I've gotten my port far enough along to boot a freedos floppy image. There is still plenty of work to be done, but I believe I have gotten the code to a point where I can demonstrate that the methodology is sound.
I am looking for comments on the idea, feedback on the code, and hopefully to spur other developer interest.
In order to use gcc to build 16 bit code, the code uses the ".code16gcc" feature of the gnu assembler (gas). This same option is used in the boot code of recent Linux kernels.
The code should build using standard gnu tools. (Just untar the package and run "make".) I use a standard FC8 Linux machine. The code isn't too big, so I will try to attach it to this email.
As above, the code is in an "early alpha" state, but one should be able to test it with an emulator. (I tested it with qemu.)
Why do this? My main interest is in eventually getting the code to run on real hardware. The current rombios.c code is rather scary - it is about eleven thousand lines of code, of which about a third is assembler. I'm hoping a port to standard C will spur greater flexibility and interest in the project.
Comments? -Kevin
----- End forwarded message -----
Hi Kevin,
this is a great project and I hope you succeed making the Bochs BIOS code more easily extensible/changeable. Please note that a substantial part of the code should be obsolete when run with coreboot.
Regards, Carl-Daniel
On Fri, Feb 22, 2008 at 09:46:11PM +0100, Carl-Daniel Hailfinger wrote:
Hi Kevin,
this is a great project and I hope you succeed making the Bochs BIOS code more easily extensible/changeable. Please note that a substantial part of the code should be obsolete when run with coreboot.
Thanks Carl-Daniel.
I'm not aware of much overlap. As I understand it, coreboot mostly deals with low-level hardware initialization. The bochs-bios was designed to be used in an emulator and thus doesn't really bother with hardware initialization.
Most of what is in the bochs-bios deals with implementing the legacy bios software interrupts, building of the memory bios tables, and loading of the OS from floppy/harddrive.
Am I missing something?
-Kevin
On 22.02.2008 22:02, Kevin O'Connor wrote:
On Fri, Feb 22, 2008 at 09:46:11PM +0100, Carl-Daniel Hailfinger wrote:
this is a great project and I hope you succeed making the Bochs BIOS code more easily extensible/changeable. Please note that a substantial part of the code should be obsolete when run with coreboot.
I'm not aware of much overlap. As I understand it, coreboot mostly deals with low-level hardware initialization.
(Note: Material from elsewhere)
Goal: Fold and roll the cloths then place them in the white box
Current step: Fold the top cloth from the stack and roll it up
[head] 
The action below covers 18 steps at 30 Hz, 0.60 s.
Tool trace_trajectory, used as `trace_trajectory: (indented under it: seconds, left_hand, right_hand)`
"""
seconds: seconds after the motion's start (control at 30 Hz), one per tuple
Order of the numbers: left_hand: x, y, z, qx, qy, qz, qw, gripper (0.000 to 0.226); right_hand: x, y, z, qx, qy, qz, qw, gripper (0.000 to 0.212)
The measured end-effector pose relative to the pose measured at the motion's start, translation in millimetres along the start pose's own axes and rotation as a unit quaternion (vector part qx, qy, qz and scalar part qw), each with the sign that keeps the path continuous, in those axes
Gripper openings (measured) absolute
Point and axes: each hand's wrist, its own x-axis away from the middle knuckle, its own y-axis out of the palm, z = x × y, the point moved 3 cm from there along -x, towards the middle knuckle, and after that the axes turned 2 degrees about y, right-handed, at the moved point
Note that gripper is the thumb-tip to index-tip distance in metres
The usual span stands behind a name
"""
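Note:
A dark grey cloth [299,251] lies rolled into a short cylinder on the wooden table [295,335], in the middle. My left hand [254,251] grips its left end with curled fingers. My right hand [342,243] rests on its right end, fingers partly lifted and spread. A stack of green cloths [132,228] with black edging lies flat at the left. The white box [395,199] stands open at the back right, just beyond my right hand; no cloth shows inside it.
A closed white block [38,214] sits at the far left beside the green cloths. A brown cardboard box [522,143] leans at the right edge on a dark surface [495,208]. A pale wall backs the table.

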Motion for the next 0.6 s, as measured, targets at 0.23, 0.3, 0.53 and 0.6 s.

The bochs-bios was designed to be used in an emulator and thus doesn't really bother with hardware initialization.
Most of what is in the bochs-bios deals with implementing the legacy bios software interrupts, building of the memory bios tables, and loading of the OS from floppy/harddrive.
Am I missing something?
I think I saw code to initialize the keyboard controller inside rombios.c. Such code would not be needed under coreboot. Also code building memory BIOS tables is partly in coreboot and partly in some payloads, so there may be more overlap.
The most ideal course of action would be to fit coreboot v3 and your ADLO effort together. The design of v3 is still flexible and maybe we can stuff a payload library in v3 which has functionality like generation of e820 tables etc. That would save payload authors from duplicating code needlessly.
Regards, Carl-Daniel
Carl-Daniel Hailfinger wrote:
The most ideal course of action would be to fit coreboot v3 and your ADLO effort together. The design of v3 is still flexible and maybe we can stuff a payload library in v3 which has functionality like generation of e820 tables etc. That would save payload authors from duplicating code needlessly.
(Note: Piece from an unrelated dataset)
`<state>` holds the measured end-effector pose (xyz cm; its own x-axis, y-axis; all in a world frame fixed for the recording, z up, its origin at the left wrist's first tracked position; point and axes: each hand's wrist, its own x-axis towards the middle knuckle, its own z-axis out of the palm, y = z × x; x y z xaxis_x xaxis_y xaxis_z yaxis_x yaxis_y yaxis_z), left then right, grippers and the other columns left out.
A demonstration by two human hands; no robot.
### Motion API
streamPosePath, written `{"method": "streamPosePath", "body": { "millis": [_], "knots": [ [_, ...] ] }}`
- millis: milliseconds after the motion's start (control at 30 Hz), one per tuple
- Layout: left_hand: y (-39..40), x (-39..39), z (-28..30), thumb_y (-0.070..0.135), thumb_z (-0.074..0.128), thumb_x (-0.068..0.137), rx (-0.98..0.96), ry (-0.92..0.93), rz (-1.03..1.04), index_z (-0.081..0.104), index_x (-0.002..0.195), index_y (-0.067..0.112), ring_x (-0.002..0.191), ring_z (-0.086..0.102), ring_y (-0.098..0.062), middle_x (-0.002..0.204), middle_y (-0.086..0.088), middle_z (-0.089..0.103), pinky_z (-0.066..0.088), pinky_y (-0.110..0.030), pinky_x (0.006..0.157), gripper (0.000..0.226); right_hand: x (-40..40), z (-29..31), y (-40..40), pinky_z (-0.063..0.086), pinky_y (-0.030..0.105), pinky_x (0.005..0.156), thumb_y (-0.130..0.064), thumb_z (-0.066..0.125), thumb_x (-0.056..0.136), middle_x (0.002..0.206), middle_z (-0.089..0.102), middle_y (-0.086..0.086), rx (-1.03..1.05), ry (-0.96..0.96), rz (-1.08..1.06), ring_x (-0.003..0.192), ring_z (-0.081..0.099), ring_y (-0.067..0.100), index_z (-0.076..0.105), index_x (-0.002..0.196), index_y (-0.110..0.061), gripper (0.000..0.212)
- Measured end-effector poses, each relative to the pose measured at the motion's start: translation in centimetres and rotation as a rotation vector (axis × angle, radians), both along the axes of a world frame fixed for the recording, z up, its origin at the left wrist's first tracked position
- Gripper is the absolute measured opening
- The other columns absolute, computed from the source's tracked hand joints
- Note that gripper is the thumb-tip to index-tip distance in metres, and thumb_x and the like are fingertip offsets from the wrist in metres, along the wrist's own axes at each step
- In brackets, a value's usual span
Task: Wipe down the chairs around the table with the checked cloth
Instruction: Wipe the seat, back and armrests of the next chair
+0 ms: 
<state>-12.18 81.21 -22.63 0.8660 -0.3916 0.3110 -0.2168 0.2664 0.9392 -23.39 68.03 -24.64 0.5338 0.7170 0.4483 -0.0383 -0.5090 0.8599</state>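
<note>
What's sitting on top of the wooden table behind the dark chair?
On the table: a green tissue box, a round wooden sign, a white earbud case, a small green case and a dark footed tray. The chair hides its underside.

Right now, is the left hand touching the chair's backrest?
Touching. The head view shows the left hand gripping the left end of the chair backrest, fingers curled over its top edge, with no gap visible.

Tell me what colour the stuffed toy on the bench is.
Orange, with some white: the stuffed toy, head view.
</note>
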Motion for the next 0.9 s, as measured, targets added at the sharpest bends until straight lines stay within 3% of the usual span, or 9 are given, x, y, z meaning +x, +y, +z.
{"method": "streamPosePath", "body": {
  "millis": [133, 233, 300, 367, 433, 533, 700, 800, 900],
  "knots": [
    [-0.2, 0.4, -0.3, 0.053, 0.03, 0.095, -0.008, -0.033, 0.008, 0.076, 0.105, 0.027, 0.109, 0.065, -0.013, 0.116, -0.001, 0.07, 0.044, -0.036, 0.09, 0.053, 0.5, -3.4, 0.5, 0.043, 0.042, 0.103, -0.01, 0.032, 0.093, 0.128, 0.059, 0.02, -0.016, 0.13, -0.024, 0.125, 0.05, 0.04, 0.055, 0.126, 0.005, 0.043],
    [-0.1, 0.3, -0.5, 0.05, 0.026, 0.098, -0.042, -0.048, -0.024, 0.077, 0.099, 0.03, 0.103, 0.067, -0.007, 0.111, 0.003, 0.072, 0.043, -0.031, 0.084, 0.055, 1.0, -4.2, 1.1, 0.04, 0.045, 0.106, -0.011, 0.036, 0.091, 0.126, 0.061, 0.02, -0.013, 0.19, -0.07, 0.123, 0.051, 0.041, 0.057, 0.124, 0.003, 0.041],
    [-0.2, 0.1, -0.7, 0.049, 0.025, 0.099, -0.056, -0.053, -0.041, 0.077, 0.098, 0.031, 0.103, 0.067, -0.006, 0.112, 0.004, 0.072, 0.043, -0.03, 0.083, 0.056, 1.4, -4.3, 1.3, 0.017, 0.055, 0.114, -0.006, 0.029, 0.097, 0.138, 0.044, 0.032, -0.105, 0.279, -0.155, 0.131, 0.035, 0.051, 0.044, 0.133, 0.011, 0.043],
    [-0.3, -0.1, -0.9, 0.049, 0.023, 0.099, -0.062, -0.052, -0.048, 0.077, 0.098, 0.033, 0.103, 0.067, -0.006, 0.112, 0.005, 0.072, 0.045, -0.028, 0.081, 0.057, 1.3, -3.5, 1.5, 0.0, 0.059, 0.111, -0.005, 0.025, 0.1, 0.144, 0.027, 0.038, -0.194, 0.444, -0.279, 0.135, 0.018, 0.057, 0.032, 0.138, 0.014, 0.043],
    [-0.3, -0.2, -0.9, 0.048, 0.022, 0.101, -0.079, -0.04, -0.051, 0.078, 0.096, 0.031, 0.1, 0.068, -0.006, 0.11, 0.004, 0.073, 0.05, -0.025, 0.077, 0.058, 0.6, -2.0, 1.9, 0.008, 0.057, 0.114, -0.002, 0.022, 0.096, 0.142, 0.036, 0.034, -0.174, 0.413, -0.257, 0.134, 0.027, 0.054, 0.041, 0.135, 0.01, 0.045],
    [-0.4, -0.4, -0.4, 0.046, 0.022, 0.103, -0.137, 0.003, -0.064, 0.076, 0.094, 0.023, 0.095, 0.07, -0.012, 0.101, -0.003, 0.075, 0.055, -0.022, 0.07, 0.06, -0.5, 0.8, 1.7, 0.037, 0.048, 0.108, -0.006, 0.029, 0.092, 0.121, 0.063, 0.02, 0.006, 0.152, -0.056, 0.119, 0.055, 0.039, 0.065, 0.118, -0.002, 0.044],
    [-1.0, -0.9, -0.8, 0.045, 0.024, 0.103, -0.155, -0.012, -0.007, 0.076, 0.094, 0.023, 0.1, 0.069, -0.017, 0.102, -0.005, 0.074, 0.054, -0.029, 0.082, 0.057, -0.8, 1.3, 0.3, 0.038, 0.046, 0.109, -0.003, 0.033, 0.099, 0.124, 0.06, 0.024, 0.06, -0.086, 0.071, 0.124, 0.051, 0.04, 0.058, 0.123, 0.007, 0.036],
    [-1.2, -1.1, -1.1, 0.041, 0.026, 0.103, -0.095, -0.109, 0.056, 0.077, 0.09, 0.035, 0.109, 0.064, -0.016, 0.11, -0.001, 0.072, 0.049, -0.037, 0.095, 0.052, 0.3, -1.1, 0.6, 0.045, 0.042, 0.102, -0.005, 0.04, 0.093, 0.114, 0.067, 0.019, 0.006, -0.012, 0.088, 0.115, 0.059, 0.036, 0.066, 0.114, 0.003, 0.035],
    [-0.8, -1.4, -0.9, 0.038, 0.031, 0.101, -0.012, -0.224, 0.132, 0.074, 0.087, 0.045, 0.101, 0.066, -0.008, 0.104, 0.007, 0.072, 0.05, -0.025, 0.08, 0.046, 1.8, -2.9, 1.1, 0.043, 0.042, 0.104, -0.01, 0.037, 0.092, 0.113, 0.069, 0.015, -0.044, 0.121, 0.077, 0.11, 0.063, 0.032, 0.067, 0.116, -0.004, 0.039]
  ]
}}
I wonder whether we would want to create e820 tables directly in coreboot, instead of putting it into a payload library. It's something every OS needs, and requiring a payload to call a function like "make_e820_from_cbtable()" unconditionally makes little sense. As a comparison, we don't leave pirq, mptable and ACPI to the payload, either. Making e820 an exception here is one of the design inconsitencies we are suffering from. It also bites a couple of projects, like open firmware on coreboot. Torsten Duwe ran into funny issues here.
Stefan
I think we should generate e820 and it would not be hard ..
ron
On Sat, Feb 23, 2008 at 02:55:54PM +0100, Stefan Reinauer wrote:
Carl-Daniel Hailfinger wrote:
The most ideal course of action would be to fit coreboot v3 and your ADLO effort together. The design of v3 is still flexible and maybe we can stuff a payload library in v3 which has functionality like generation of e820 tables etc. That would save payload authors from duplicating code needlessly.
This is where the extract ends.